Thus, each effect expresses how much the dependent variable increases (or decreases in case of a

negative sign) by each additional deviation on the independent variable (Snijders & Bosker, 1999).

Grouping variables were entered as dummies with one of the groups as baseline (e.g., boys=0). The

models presented in Tables 2 and 3 were estimated without the variables that did not have a

statistically significant effect at .05 level.

______________________________

Insert Tables 2 and 3 About Here

_____________________________

A comparison of the empty models of the four outcome measures reveals that the effect of the school

and classroom was more pronounced on achievement in mathematics and Greek language rather than

in Religious Education. Moreover, the school and the teacher (classroom) effects were found to be

higher on achievement of cognitive rather than affective aims of religious education. These finding

are in line with the results of the first phase of this longitudinal study concerned with teacher and

school effects on student achievement at the end of year 5 (see Kyriakides & Creemers, 2006). It is

finally important to note that in each analysis the variance at each level reaches statistical significance

(p<.05) and this implies that MLwiN can be used to identify the explanatory variables which are

associated with achievement in each outcome of schooling (Goldstein, 2003).

23

In model 1 the context variables at student, classroom and school levels were added to the

empty model. The following observations arise from the figures of the four columns illustrating the

results of model 1 for each analysis. First, model 1 explains approximately 50% of the total variance

of student achievement in each outcome and most of the explained variance is at the student level.

However, more than 30% of the total variance remained unexplained at the student level. Second, the

likelihood statistic (X2) shows a significant change between the empty model and model 1 (p<.001)

which justifies the selection of model 1. Second, the effects of all contextual factors at student level

(i.e., SES, prior knowledge, sex) are significant but the SES was not found to be associated with

achievement of affective aims in religious education. Moreover, gender was not found to be

consistently associated with student achievement in each outcome. Girls were found to have better

results than boys in relation to each outcome but mathematics. The results concerning gender

differences in Greek language and mathematics are in line with findings of effectiveness studies

conducted in Cyprus (Kyriakides et al., 2000; Kyriakides, 2005) as well as with the results of the first

phase of this longitudinal study (see Kyriakides & Creemers, 2006). Third, prior knowledge (i.e.,

aptitude) has the strongest effect in predicting student achievement at the end of year 6. Moreover,

aptitude is the only contextual variable which had a consistent effect on student achievement when

was aggregated either at the classroom or the school level. Finally, the standard errors show that the

effect sizes of the context variables are significant and stable.
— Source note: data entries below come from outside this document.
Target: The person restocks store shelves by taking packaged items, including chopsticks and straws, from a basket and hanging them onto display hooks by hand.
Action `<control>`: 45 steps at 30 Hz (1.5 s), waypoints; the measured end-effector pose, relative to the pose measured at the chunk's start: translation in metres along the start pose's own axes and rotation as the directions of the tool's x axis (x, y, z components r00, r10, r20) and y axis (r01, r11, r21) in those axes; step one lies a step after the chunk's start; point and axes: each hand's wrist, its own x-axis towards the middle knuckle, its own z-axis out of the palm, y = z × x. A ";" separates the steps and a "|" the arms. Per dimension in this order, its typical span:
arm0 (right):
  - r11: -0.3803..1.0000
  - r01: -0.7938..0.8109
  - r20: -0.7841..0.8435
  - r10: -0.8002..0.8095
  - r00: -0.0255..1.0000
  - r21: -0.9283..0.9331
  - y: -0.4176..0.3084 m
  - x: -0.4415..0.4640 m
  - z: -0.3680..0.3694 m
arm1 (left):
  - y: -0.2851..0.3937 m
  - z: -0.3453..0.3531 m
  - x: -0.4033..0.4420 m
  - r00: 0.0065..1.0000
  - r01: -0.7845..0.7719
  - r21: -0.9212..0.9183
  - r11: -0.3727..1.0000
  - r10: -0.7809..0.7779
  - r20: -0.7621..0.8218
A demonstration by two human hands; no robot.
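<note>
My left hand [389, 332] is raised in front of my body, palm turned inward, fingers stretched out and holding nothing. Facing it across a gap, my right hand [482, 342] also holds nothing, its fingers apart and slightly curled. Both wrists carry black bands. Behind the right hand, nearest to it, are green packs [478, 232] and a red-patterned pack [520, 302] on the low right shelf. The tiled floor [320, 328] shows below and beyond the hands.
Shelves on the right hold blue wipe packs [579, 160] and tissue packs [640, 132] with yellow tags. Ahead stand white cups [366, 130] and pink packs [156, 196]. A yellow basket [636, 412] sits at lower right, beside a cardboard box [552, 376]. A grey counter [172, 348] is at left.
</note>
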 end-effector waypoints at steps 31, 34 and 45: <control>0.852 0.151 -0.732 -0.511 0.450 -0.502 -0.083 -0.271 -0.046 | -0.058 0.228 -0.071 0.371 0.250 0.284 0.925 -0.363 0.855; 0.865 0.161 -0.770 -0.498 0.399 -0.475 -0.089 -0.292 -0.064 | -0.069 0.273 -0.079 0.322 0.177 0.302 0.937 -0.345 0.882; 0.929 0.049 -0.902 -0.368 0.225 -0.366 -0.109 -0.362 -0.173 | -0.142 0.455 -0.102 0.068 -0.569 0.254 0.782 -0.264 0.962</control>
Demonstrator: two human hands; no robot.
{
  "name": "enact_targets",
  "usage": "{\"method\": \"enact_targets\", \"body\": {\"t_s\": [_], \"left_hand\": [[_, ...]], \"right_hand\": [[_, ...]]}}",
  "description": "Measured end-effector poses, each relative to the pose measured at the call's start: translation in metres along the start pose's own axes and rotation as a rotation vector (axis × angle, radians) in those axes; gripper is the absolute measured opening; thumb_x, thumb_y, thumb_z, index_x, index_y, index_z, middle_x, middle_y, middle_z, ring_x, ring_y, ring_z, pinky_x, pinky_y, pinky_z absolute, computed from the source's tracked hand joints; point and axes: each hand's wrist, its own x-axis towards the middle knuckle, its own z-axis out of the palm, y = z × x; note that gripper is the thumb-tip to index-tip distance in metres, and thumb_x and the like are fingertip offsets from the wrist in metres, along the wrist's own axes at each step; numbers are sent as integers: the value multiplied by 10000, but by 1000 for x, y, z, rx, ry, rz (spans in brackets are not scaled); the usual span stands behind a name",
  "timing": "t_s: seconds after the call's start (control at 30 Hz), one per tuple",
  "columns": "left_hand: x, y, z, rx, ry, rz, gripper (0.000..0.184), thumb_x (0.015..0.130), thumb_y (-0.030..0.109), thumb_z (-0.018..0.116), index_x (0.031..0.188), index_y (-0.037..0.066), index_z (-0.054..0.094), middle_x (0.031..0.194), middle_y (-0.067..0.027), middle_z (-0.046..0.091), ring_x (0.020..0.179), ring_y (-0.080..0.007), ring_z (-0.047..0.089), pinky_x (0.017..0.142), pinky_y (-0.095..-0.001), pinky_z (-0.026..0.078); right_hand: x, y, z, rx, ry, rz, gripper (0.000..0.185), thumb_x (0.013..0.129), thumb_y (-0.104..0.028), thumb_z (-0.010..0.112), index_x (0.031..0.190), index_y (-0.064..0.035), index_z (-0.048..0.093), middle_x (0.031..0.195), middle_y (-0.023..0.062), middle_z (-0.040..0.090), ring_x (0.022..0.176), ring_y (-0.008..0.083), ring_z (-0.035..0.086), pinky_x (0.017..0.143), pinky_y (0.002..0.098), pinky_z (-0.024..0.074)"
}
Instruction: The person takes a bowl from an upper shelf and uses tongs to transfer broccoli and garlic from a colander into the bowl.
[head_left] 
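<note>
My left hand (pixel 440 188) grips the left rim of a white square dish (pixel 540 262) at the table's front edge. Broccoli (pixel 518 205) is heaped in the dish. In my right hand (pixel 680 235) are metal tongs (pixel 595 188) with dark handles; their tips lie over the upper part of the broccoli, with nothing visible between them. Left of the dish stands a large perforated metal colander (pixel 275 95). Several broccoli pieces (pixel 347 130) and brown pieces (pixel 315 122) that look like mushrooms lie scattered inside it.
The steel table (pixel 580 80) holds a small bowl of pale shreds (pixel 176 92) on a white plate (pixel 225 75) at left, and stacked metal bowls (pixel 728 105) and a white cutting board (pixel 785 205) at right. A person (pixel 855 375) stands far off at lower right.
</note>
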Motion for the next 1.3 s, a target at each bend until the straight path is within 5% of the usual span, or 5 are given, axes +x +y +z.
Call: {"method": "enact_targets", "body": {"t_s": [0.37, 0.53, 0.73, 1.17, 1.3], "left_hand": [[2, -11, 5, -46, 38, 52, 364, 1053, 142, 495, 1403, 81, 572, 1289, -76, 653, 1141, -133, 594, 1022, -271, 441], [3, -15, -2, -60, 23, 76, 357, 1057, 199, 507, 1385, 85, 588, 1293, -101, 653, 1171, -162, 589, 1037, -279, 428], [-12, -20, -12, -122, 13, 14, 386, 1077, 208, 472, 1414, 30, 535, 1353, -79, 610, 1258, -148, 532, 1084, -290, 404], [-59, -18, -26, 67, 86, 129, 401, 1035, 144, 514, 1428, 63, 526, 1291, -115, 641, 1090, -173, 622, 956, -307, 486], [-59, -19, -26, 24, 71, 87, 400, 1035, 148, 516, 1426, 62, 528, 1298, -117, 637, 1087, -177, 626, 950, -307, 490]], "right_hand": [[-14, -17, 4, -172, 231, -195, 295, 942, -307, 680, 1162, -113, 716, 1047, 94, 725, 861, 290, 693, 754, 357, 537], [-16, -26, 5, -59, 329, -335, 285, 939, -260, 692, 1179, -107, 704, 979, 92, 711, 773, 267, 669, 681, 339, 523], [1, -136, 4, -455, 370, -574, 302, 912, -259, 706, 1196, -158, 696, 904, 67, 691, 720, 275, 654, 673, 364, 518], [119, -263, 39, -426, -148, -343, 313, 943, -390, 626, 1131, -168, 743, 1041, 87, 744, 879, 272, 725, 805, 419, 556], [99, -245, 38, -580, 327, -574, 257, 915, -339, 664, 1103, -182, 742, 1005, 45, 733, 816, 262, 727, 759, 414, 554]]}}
At the next step of the analysis, for each dependent variable, five different versions of model

2 were established. In each version of model 2, the scores of the school level factors which refer to the

same measurement dimension and emerged through our attempt to test the construct validity of the

teacher questionnaire were added to model 1. The fitting of these five models was tested against

model 1. The likelihood statistic (X2) reveals a significant change (p<.001) between the model 1 and

almost each version of model 2. Significant changes were not identified in only two models which

were concerned with the effect of the focus dimension of school level factors upon achievement in

religious education. This implies that variables measuring four out of the five dimensions of the

school effectiveness factors have significant effects on student achievement in all four outcomes of

schooling taken into account by this study. This approach was deliberately chosen since the

24

dimensions of the same factor are interrelated. Therefore, adding all dimensions into a single model

causes difficulties of identifying which variables have effects on student achievement. Specifically,

some variables may correlate with achievement when they are studied in isolation, but because of

multicollinearity their effects may disappear when they are studied together. It was, therefore,

considered appropriate to study the effect of each dimension of the school level factors in isolation.

The following observations arise from the figures of model 2a which refer to the impact of

the frequency dimension of the effectiveness factors on each of the four dependent variables. First, the

only factor which did not have any statistically significant effect is concerned with student behavior

outside the classroom. According to the dynamic model, student behavior outside the classroom is an

important aspect of the learning environment but no empirical support to the impact of the frequency

dimension of this factor has been provided. On the other hand, the evaluation of school policy for

teaching and the school relations with parents were found to be associated with student achievement

in each of the four dependent variables. Second, although curvilinear relations were assumed to exist

between most of the frequency factors and student achievement no such relation was identified. As far

as the figures of the models which refer to the impact of the stage dimension of the school level

factors are concerned, we can observe that the stage dimension of the two overarching factors

concerned with school evaluation are associated with each outcome measure whereas the stage

dimension of only one factor (i.e., student behavior outside the classroom) does not have any

statistically significant effect on student achievement. Moreover, the effects of the stage dimension of

the two evaluation factors were found to be stronger than the effect of any other factor. The figures of

the models 2c reveal that the focus dimension of the school level factors is very rarely associated with

achievement in any of the four dependent variables of this study. The only exception is the impact of

the focus dimension of policy for teaching upon mathematics achievement. Moreover, the focus

dimension of the two overarching factors of evaluation were expected to have a curvilinear relation

with student achievement but only the focus dimension of the evaluation of the school policy for

teaching was found to have a curvilinear relation with achievement in language. Furthermore, in the

case of religion education the two models of 2c were not found to fit better to the data than model 1.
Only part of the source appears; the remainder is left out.